It’s a Small World After All: the Neubauer Collegium’s Exhibit on Visual Arts in Literature

The Neubauer Collegium’s newest exhibit explores the phenomenon of certain, enduring images in the publishing industry.

By Patrick Egan, Contributor

On January 17, the Neubauer Collegium opened its new exhibit, Kleine Welt, centered on an array of book covers and prints by Paul Klee and featuring contributions from Zachary Cahill, R. H. Quaytman and David Schutter. Kleine Welt translates to “small world,” a title appropriate to describe both the dark and chaotic Klee print to which it was originally assigned, and the world of book covers dominated by Klee in the 20th century. 

Born in 1879 in Switzerland, Paul Klee, a follower of cubism, surrealism, and expressionism, inadvertently created something of a monopoly on the cover art of 20th-century texts. His abstract prints appealed to publishers of philosophical and theoretical subject matters in particular. Many of those books are on display in the Collegium’s gallery. In one display case, "Death and Fire," which Klee painted at the end of his life as a representation of his suffering, could be seen on the covers of books such as Late Style and its Discontents, Heidegger and Language, and Risk, Environment, and Modernity. The publishers of all three of these books independently saw something in "Death and Fire" that reminded them of their unique subject matters.
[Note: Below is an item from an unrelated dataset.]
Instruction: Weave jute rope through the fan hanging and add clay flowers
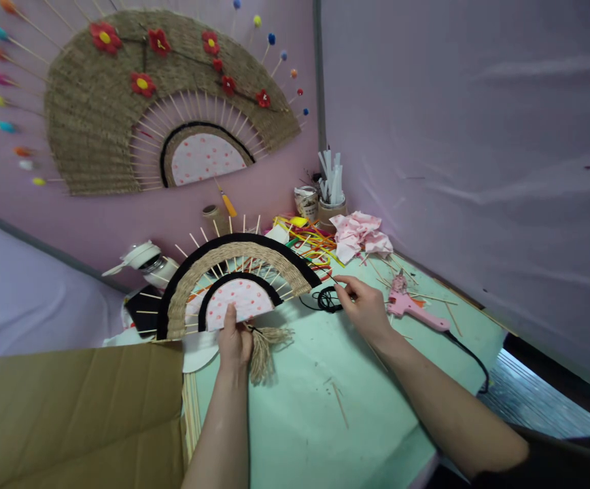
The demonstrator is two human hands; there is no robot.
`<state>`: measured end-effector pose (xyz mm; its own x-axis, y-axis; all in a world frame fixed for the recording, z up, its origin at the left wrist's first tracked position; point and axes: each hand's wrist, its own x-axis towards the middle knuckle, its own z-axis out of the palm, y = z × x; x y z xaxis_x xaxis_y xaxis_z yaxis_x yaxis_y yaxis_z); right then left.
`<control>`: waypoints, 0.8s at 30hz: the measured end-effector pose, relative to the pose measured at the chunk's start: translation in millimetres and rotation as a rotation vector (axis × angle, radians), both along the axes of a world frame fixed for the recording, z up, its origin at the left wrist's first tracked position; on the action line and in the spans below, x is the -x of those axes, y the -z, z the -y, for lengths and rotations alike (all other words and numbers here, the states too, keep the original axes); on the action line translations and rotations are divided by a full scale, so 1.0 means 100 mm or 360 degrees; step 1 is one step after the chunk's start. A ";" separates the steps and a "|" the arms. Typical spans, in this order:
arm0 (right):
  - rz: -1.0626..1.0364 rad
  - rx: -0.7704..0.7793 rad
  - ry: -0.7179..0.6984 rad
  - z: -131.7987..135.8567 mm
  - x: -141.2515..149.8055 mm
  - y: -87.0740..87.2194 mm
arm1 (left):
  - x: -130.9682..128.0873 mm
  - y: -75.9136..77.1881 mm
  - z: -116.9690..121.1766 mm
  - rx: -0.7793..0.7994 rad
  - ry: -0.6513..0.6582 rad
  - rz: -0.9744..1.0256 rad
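Observation:
My left hand grips a woven straw fan by its bottom edge, thumb over the pink-dotted half-circle panel. Black trim borders the fan, and thin wooden sticks poke out past its curved rim. A raffia tassel hangs beside my left hand. At the fan's right end, my right hand pinches a thin black cord between thumb and fingers. A loose coil of black cord lies on the green table just left of it.
A pink glue gun lies right of my right hand, its cable over the table edge. Behind are crumpled pink cloth, a jar of white strips and coloured pipe cleaners. Cardboard covers the left; a large flowered fan hangs on the wall.

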<state>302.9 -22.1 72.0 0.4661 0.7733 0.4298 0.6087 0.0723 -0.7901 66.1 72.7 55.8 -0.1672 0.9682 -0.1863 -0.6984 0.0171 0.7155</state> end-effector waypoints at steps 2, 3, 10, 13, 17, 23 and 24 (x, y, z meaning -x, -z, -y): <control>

The majority of Klee’s prints were used for philosophical and theoretical texts, but they have also been applied to topics ranging from Twitter and modern linguistics to linear functions and matrix theory. 

Another display case exhibits about a dozen books all featuring “Wanderer Above the Sea of Fog,” a painting by Caspar David Friedrich. The versatility of imagery as an art form was showcased here the most clearly, with Friedrich’s romantic-era portrait gracing Nietzsche’s Thus Spoke Zarathustra, Mary Shelley’s Frankenstein, and an album cover of Schubert’s Wanderer Fantasy. The image of a lone figure surveying a foggy landscape was able to capture the themes and emotions of 15 very different books and a piano composition, despite not being made with the intent of representing any of them.

The fact that so many publishers are attracted to Klee’s work more frequently than other artists is indicative of the power of his prints to invoke thought and encourage different interpretations that Klee himself could never have foreseen. Klee’s images have a life of their own and take on new meanings even after his death. The interpretations of viewers (and in this case publishers) add meaning to a work that the original artist could never have predicted. One of the focal points of the exhibit was an array of works featuring "Angelus Novus." The abstract rendering of an angel was purchased by German philosopher Walter Benjamin, who interpreted it as depicting “the angel of history” looking back on catastrophes of the past. Klee (who died in 1940) could never have foreseen that publishers would run with this interpretation and would feature the image on the covers of post-Holocaust printings of books on Jewish theology and German philosophy. The exhibit also features R. H. Quaytman’s renditions on "Angelus Novus" overlaid on portraits of Martin Luther, which have hung in the Tel Aviv Museum of Art.

The Neubauer Collegium’s exhibit makes a powerful case for the versatility and enduring influence of imagery. The diverse uses of each print show how many different meanings a single image may confer, while other art forms are too singularly focused to encapsulate such a wide array of ideas. The Collegium implores its visitors to ask themselves what it is about Klee’s particular style that attracts so many authors and publishers of diverse subject matter. Perhaps his prints toe the line between abstraction and specificity enough to apply to a multitude of subject matters, while evoking concrete thoughts when viewed alongside a corresponding title. Perhaps authors and publishers of abstract philosophical concepts gravitate towards Klee because his paintings are well suited to ground and provide a visual representation of their subject matter. Regardless of why, it is clear that Klee’s prints possess a quality that is highly attractive to artists in the literary world. A trip to the Neubauer Collegium is worthwhile for anyone interested in the relation between visual arts and other forms of media.